* TASK STATEMENT: Repeat the entries below in full, with every character unchanged.

>>>>

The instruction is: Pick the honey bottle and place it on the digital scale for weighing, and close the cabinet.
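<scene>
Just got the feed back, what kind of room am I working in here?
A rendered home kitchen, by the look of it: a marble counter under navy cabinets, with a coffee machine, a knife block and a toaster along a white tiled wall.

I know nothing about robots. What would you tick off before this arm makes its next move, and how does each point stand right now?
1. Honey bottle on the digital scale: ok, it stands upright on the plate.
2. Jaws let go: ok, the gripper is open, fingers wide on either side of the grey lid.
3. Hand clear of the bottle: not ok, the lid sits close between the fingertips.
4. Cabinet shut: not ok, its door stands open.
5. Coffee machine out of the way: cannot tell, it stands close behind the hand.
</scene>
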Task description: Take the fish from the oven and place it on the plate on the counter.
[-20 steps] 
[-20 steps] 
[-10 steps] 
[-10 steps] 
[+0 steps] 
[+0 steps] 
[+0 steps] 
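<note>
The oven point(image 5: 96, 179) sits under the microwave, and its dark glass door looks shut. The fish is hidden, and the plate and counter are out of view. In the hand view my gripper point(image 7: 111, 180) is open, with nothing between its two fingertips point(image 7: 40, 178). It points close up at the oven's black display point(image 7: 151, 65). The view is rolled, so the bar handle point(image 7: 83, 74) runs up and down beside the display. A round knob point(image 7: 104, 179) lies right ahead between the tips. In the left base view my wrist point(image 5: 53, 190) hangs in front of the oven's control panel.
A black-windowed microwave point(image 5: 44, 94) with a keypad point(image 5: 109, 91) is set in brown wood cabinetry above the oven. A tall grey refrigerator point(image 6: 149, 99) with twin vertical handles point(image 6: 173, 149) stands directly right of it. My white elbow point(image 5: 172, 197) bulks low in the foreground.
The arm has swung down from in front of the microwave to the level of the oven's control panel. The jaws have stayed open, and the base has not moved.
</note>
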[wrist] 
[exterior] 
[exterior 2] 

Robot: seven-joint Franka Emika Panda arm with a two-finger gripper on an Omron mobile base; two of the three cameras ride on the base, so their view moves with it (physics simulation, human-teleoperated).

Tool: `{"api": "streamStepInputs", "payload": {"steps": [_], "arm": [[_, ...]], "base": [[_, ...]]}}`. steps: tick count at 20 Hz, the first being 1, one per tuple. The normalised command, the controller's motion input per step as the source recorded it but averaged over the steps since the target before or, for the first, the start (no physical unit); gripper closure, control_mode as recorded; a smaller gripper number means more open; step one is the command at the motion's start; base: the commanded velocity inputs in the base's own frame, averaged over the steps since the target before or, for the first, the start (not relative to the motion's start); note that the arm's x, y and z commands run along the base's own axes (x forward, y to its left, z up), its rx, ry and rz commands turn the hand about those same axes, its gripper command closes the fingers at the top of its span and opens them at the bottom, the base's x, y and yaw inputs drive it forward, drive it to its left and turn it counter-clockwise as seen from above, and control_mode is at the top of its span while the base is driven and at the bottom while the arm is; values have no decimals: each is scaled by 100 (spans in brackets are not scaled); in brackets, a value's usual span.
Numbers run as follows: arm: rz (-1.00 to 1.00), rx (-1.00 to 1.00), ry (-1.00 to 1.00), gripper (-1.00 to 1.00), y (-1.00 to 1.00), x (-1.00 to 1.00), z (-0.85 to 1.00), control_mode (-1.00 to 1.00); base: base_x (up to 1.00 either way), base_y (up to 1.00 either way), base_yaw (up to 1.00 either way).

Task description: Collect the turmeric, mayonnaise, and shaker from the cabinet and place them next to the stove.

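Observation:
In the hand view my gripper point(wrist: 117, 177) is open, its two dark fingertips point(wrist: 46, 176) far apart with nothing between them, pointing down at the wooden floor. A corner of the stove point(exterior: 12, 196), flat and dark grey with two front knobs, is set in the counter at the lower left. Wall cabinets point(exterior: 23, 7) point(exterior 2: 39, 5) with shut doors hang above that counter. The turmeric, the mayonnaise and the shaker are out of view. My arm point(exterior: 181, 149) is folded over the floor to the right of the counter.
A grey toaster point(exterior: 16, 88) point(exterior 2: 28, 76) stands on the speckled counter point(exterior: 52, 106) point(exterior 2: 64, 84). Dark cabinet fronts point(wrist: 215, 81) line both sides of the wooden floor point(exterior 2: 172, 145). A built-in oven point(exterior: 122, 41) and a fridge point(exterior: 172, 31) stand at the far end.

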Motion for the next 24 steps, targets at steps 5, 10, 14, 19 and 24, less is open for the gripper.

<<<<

* ANSWER TO THIS TASK:
The instruction is: Pick the honey bottle and place it on the digital scale for weighing, and close the cabinet.
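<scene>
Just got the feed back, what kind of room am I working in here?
A rendered home kitchen, by the look of it: a marble counter under navy cabinets, with a coffee machine, a knife block and a toaster along a white tiled wall.

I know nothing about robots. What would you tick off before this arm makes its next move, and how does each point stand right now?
1. Honey bottle on the digital scale: ok, it stands upright on the plate.
2. Jaws let go: ok, the gripper is open, fingers wide on either side of the grey lid.
3. Hand clear of the bottle: not ok, the lid sits close between the fingertips.
4. Cabinet shut: not ok, its door stands open.
5. Coffee machine out of the way: cannot tell, it stands close behind the hand.
</scene>
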Task description: Take the fish from the oven and place it on the plate on the counter.
[-20 steps] 
[-20 steps] 
[-10 steps] 
[-10 steps] 
[+0 steps] 
[+0 steps] 
[+0 steps] 
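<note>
The oven point(image 5: 96, 179) sits under the microwave, and its dark glass door looks shut. The fish is hidden, and the plate and counter are out of view. In the hand view my gripper point(image 7: 111, 180) is open, with nothing between its two fingertips point(image 7: 40, 178). It points close up at the oven's black display point(image 7: 151, 65). The view is rolled, so the bar handle point(image 7: 83, 74) runs up and down beside the display. A round knob point(image 7: 104, 179) lies right ahead between the tips. In the left base view my wrist point(image 5: 53, 190) hangs in front of the oven's control panel.
A black-windowed microwave point(image 5: 44, 94) with a keypad point(image 5: 109, 91) is set in brown wood cabinetry above the oven. A tall grey refrigerator point(image 6: 149, 99) with twin vertical handles point(image 6: 173, 149) stands directly right of it. My white elbow point(image 5: 172, 197) bulks low in the foreground.
The arm has swung down from in front of the microwave to the level of the oven's control panel. The jaws have stayed open, and the base has not moved.
</note>
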[wrist] 
[exterior] 
[exterior 2] 

Robot: seven-joint Franka Emika Panda arm with a two-finger gripper on an Omron mobile base; two of the three cameras ride on the base, so their view moves with it (physics simulation, human-teleoperated).

Tool: `{"api": "streamStepInputs", "payload": {"steps": [_], "arm": [[_, ...]], "base": [[_, ...]]}}`. steps: tick count at 20 Hz, the first being 1, one per tuple. The normalised command, the controller's motion input per step as the source recorded it but averaged over the steps since the target before or, for the first, the start (no physical unit); gripper closure, control_mode as recorded; a smaller gripper number means more open; step one is the command at the motion's start; base: the commanded velocity inputs in the base's own frame, averaged over the steps since the target before or, for the first, the start (not relative to the motion's start); note that the arm's x, y and z commands run along the base's own axes (x forward, y to its left, z up), its rx, ry and rz commands turn the hand about those same axes, its gripper command closes the fingers at the top of its span and opens them at the bottom, the base's x, y and yaw inputs drive it forward, drive it to its left and turn it counter-clockwise as seen from above, and control_mode is at the top of its span while the base is driven and at the bottom while the arm is; values have no decimals: each is scaled by 100 (spans in brackets are not scaled); in brackets, a value's usual span.
Numbers run as follows: arm: rz (-1.00 to 1.00), rx (-1.00 to 1.00), ry (-1.00 to 1.00), gripper (-1.00 to 1.00), y (-1.00 to 1.00), x (-1.00 to 1.00), z (-0.85 to 1.00), control_mode (-1.00 to 1.00); base: base_x (up to 1.00 either way), base_y (up to 1.00 either way), base_yaw (up to 1.00 either way).

Task description: Collect the turmeric, mayonnaise, and shaker from the cabinet and place them next to the stove.

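Observation:
In the hand view my gripper point(wrist: 117, 177) is open, its two dark fingertips point(wrist: 46, 176) far apart with nothing between them, pointing down at the wooden floor. A corner of the stove point(exterior: 12, 196), flat and dark grey with two front knobs, is set in the counter at the lower left. Wall cabinets point(exterior: 23, 7) point(exterior 2: 39, 5) with shut doors hang above that counter. The turmeric, the mayonnaise and the shaker are out of view. My arm point(exterior: 181, 149) is folded over the floor to the right of the counter.
A grey toaster point(exterior: 16, 88) point(exterior 2: 28, 76) stands on the speckled counter point(exterior: 52, 106) point(exterior 2: 64, 84). Dark cabinet fronts point(wrist: 215, 81) line both sides of the wooden floor point(exterior 2: 172, 145). A built-in oven point(exterior: 122, 41) and a fridge point(exterior: 172, 31) stand at the far end.
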
Motion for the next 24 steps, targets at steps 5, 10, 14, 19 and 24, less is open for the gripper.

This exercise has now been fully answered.